Kezele, 69, said that he does not support teaching creationism in Arizona schools, but he argued that students should be taught scientific evidence and led to form their own conclusions.
As examples of the science that should be taught in classrooms to disprove evolution, Kezele offered unintelligible explanations about the human appendix and the strength of Earth's magnetic field.
Students should be able to judge for themselves whether the creation model or the evolutionary model "actually is consistent with the real scientific evidence that we have," Kezele said. "And then the students can do some thinking and see which one holds up. In general, that's what education should be, not just indoctrination."
Kezele argued that evolution – universally accepted by the mainstream scientific community as the explanation for life on Earth – is based on mere assumptions.
He advocates for a literal interpretation of the history presented in the Bible, and claimed that all land animals, including humans and dinosaurs, were created on the sixth day when God created the universe.
Adolescent dinosaurs were present on Noah's Ark because adult dinosaurs would have been too big, Kezele said. "Plenty of space on the Ark for dinosaurs – no problem," Kezele said.
Roth, who teaches at UA's College of Education, sat across the table from Kezele during the meeting.
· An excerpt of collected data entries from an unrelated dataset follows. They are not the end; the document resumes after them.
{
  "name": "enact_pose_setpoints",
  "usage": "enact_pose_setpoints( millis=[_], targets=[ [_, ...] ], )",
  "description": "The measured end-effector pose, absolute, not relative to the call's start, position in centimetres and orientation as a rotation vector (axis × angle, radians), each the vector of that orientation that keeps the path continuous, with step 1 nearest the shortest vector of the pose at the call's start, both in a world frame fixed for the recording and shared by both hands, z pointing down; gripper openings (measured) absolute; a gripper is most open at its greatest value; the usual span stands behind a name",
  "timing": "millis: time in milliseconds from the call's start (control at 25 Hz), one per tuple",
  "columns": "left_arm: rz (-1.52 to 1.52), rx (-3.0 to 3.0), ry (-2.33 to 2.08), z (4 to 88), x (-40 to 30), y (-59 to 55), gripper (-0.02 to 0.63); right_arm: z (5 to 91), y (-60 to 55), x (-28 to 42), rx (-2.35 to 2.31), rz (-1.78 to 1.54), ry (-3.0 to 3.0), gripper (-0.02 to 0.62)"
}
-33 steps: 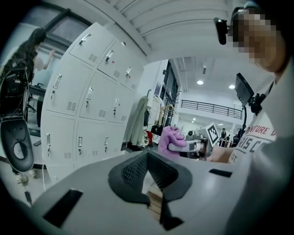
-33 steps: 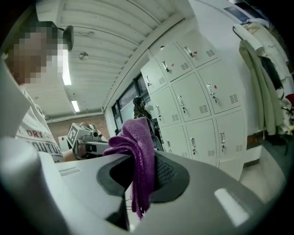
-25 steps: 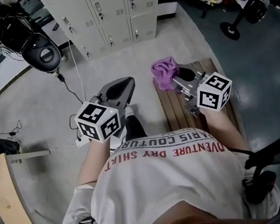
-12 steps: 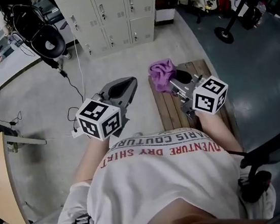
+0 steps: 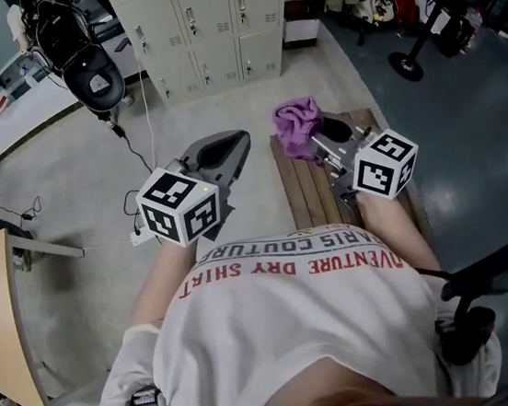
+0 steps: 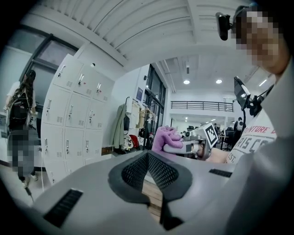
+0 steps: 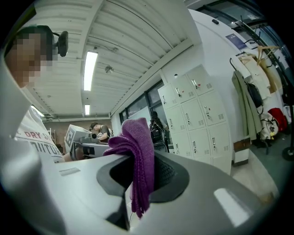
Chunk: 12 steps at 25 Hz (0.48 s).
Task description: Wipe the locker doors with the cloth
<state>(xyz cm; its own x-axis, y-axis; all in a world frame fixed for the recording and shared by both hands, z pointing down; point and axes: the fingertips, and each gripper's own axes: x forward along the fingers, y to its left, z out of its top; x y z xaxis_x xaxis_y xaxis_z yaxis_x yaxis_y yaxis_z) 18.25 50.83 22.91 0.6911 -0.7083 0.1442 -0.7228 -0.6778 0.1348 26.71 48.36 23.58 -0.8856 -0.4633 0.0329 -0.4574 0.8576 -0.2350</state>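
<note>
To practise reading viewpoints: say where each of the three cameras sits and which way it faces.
Head view: on the head, facing steeply down; shirt, left hand-held gripper, right hand-held gripper, lockers ahead.
Left gripper view: on the left hand-held gripper, along its shut jaws, toward the lockers.
Right gripper view: on the right hand-held gripper, along jaws clamping the cloth.
All three share lockers and cloth.

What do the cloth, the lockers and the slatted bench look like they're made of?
The cloth looks like soft knitted or microfibre fabric, purple and matte; ribbed texture and limp folds show. The lockers are probably painted sheet metal: pale, smooth doors with vent slots and small handles. The bench looks like wood: brown parallel slats with gaps, dull finish.
</note>
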Motion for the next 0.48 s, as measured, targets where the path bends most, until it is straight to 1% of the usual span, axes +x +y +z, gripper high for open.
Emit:
enact_pose_setpoints(
  millis=[480],
  targets=[
    [0.128,2.734,-1.122,21.7,18.2,49.4,0.000,22.1,47.2,26.4,-0.772,-0.368,3.000,0.058]
  ],
)
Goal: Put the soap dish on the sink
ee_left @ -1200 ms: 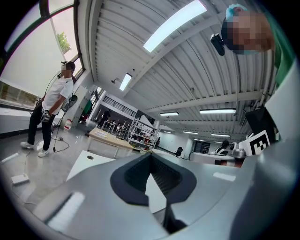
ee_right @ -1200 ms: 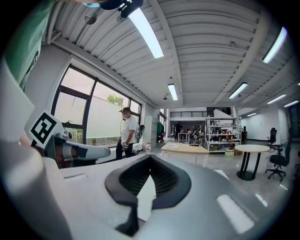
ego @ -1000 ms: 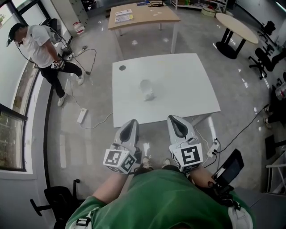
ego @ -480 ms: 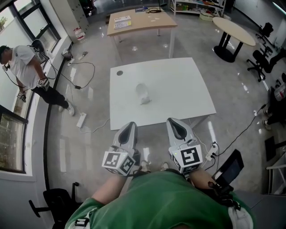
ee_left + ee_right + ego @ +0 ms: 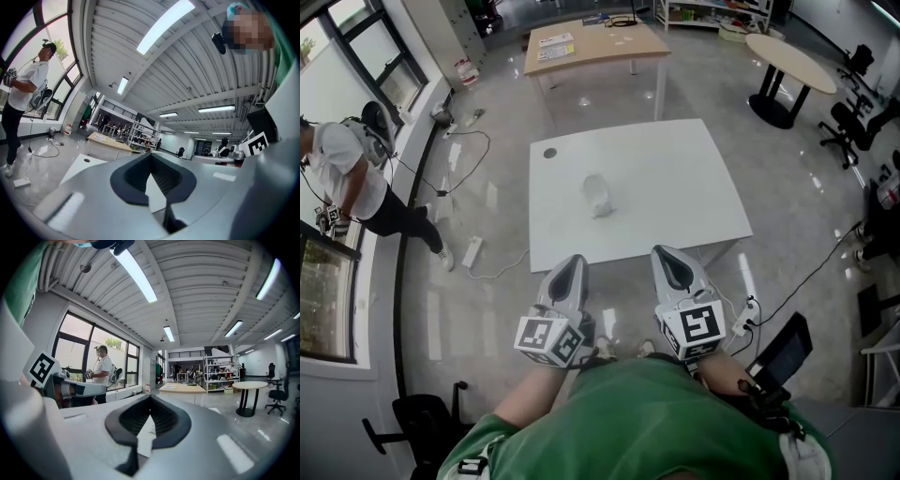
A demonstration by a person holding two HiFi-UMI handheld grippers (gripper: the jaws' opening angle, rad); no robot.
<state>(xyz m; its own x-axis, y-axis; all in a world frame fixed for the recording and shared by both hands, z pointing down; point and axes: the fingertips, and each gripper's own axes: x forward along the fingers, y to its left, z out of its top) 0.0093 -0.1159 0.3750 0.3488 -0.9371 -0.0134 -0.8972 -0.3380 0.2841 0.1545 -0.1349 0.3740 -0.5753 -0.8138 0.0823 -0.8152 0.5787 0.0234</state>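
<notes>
A white square table (image 5: 675, 187) stands ahead of me on the grey floor. Near its middle lies a small pale, translucent object (image 5: 598, 195); at this distance I cannot tell whether it is the soap dish. No sink shows in any view. My left gripper (image 5: 572, 266) and right gripper (image 5: 671, 255) are held side by side close to my body, just short of the table's near edge. Both point level at the table. In the left gripper view the left gripper (image 5: 151, 157) has its jaws together with nothing between them. The right gripper (image 5: 150, 399) looks the same in its own view.
A person (image 5: 347, 178) stands by the windows at the left, with cables and a power strip (image 5: 472, 251) on the floor nearby. Beyond the white table are a wooden table (image 5: 595, 42) and a round table (image 5: 792, 61). Office chairs (image 5: 862, 112) stand at the right.
The person at the left has walked further left toward the windows. Both grippers keep the same pose and stay shut; the table sits almost where it was in the picture.
</notes>
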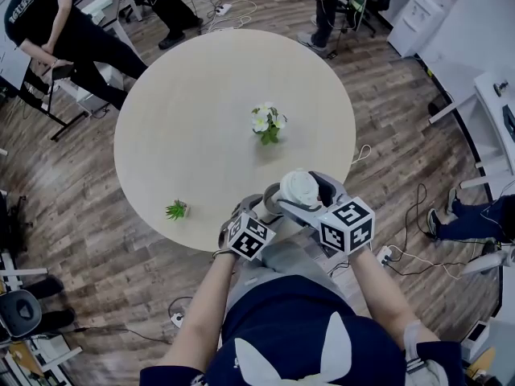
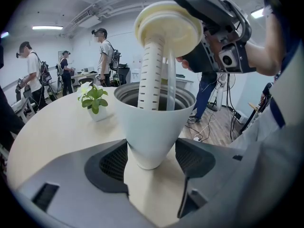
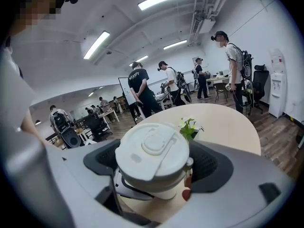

He said that although Kezele never identified himself as a creationist, his beliefs were obvious.
Kezele was polite and thoughtful, Roth explained, and although he raised alternative scientific explanations, Kezele didn't try to "foist any kind of creationism" on the committee, Roth said.
"I never got the impression that he was really arguing for the inclusion of creationism in the standard," Roth said. "I think he was pretty aware of the court rulings that religion is not going to be taught in science class."
However, Roth found it strange that the Education Department would convene a special committee to only review the evolution standards – the reviews of the other curriculum standards were completed earlier in the summer, Roth said.
By creating a special committee with just eight members that included one creationist, Roth suggested that the Education Department gave Kezele's views outsized influence.
Douglas was elected in 2014 and lost her re-election bid in the Republican primary to Frank Riggs on August 28. Riggs will soon face educator and political newcomer Kathy Hoffman in November's general election.
But Douglas will serve until the end of the year. She believes that evolution and creationism should be taught side by side in classrooms. Douglas must now evaluate the science standards and submit them to the State Board of Education with a recommendation.
Regarding Kezele's work on the committee, Swiat said that he was highly respected by his peers.
"He was a valued member of the working group, and his contributions were much appreciated by the group," Swiat wrote.